TASK DIRECTIONS
Return, word for word, only the lines of the data below that lie between the line with "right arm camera" and the line with "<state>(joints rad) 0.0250", those two lines included.

DATA EXTRACTS

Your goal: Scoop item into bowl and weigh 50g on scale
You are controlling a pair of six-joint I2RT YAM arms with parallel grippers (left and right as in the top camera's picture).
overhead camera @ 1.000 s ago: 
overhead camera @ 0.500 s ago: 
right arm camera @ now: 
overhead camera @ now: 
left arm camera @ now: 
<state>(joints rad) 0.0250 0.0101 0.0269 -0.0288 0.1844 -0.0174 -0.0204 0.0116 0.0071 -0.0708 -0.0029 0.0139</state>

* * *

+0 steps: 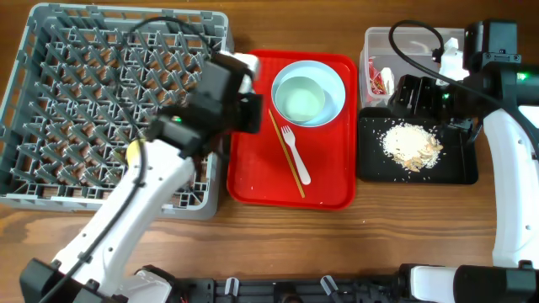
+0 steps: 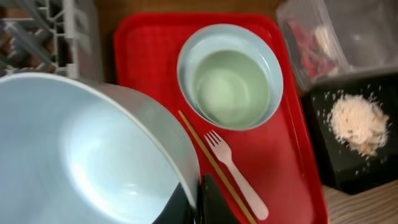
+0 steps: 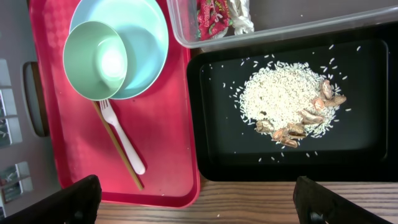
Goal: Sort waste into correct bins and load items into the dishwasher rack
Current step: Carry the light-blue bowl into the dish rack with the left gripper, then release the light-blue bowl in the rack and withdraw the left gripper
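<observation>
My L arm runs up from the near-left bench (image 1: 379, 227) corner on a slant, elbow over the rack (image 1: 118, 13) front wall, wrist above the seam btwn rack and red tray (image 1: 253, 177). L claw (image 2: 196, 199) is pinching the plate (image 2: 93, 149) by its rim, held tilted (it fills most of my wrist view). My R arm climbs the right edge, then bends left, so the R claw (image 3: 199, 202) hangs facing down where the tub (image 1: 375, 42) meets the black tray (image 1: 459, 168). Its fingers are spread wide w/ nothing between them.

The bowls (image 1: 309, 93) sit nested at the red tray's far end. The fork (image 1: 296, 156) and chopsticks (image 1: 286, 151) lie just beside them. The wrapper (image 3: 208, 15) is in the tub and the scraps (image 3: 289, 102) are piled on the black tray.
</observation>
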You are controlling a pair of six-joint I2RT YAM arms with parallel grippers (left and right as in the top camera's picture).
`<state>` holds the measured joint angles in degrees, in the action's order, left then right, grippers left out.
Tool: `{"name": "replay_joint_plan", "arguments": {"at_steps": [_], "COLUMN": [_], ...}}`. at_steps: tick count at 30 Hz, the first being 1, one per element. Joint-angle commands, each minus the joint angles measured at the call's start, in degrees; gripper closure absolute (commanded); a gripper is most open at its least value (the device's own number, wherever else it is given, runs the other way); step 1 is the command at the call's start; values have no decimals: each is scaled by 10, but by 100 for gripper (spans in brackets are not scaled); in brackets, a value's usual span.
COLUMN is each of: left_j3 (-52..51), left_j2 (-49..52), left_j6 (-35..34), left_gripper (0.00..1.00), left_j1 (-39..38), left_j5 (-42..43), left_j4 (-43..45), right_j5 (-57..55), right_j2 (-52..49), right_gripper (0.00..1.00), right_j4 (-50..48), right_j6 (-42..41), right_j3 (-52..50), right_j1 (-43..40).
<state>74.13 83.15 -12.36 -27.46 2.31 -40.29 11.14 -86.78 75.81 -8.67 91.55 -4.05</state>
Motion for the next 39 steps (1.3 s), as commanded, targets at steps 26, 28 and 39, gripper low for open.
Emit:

REPLY TO THE EXERCISE
right arm camera @ now: 
overhead camera @ now: 
left arm camera @ now: 
<state>(joints rad) 0.0250 0.0101 0.0269 -0.0288 0.1844 -0.0174 -0.0204 0.0116 0.0071 -0.0708 -0.0029 0.0139</state>

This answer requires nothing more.